Portland Audubon is a key partner at Fernhill, where a series of collaborative projects addresses water quality for Washington County residents while creating and expanding emerging wetland and shorebird habitats for birds and other native wildlife. In collaboration with Clean Water Services, Portland Audubon manages a cadre of volunteer birders to perform year-round avian surveys at Fernhill and enter their findings into eBird, the international database. Over time, with new intensive point count surveys performed and more data in-hand, we will have a much better understanding of how Fernhill contributes to healthy and diverse bird populations.

Another Tree for All project that requires Audubon’s community science expertise is the large-scale wetland restoration enhancement site at Portland’s Rock Creek Community College campus. Audubon will conduct both professional-level avian surveys and beginning bird monitoring activities in order to generate data and engage the public.

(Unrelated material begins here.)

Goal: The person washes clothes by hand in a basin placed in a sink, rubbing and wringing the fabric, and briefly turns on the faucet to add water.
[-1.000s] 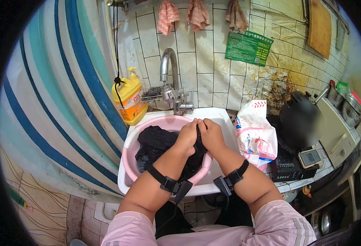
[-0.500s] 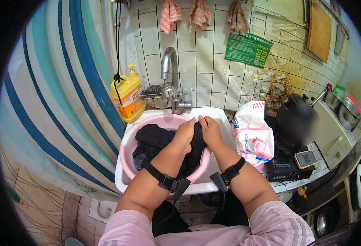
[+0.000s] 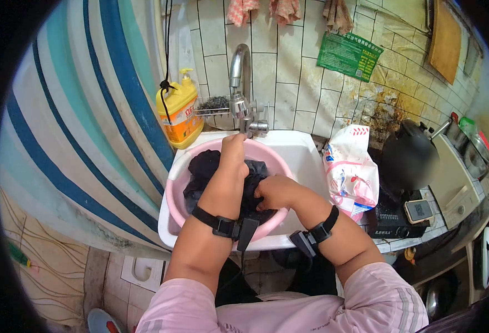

For more than a decade, Audubon has been part of the Explorador community summer camp program led by Bienestar Community Development Corporation. Through Explorador camps, Latino youth and their families enjoy safe, nature-based adventures in the outdoors.

Portland Audubon strengthens Tree for All’s capacity in several key areas, including scientific research, community engagement and volunteer management. Whether taking a science-based approach to understanding and appreciating birds or creating kid-centered opportunities to love birds and wildlife through fun activities, the end result is a deeper connection to the natural world.